Without the images, repeat every line of the listing exactly.

---------- DATA BLOCK ----------

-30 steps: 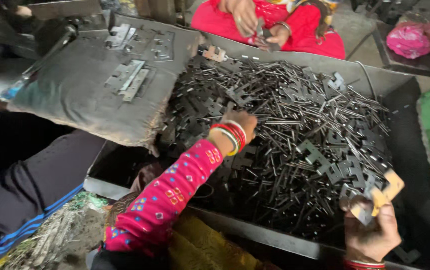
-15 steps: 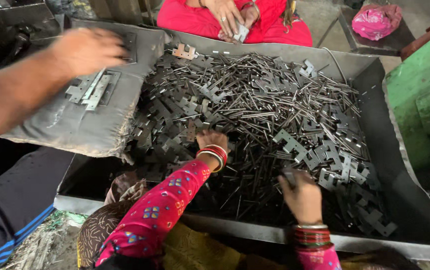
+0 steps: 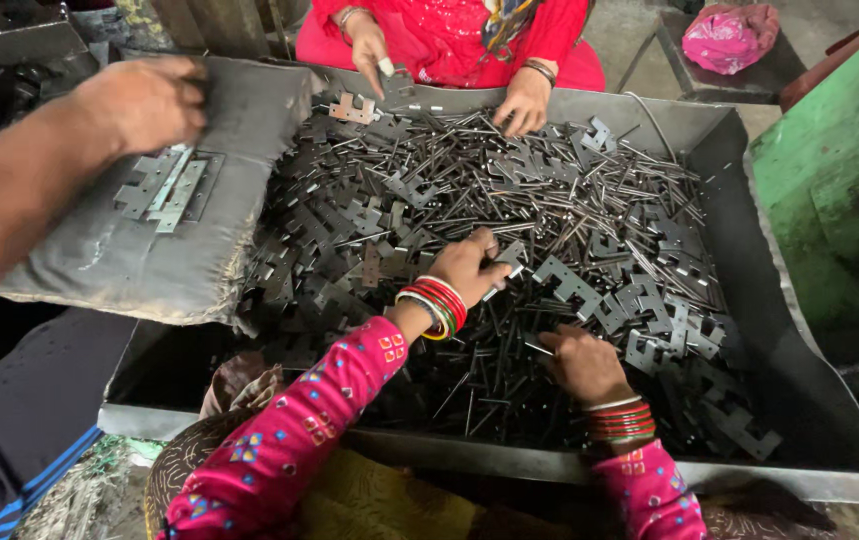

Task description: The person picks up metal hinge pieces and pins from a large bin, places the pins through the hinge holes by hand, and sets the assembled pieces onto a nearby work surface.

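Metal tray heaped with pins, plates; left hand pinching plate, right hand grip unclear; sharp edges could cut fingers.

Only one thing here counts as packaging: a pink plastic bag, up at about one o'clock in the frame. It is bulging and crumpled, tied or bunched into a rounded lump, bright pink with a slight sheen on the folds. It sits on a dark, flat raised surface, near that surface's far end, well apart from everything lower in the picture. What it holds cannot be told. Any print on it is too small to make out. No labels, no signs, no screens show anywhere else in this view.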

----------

ANSWER SECTION |
-30 steps: 
-15 steps: 
+0 steps: 

Task description: The person picks up metal hinge pieces and pins from a large bin, places the pins through the hinge holes by hand, and sets the assembled pieces onto a nearby work surface.

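Metal tray heaped with pins, plates; left hand pinching plate, right hand grip unclear; sharp edges could cut fingers.

Only one thing here counts as packaging: a pink plastic bag, up at about one o'clock in the frame. It is bulging and crumpled, tied or bunched into a rounded lump, bright pink with a slight sheen on the folds. It sits on a dark, flat raised surface, near that surface's far end, well apart from everything lower in the picture. What it holds cannot be told. Any print on it is too small to make out. No labels, no signs, no screens show anywhere else in this view.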

The given output is complete.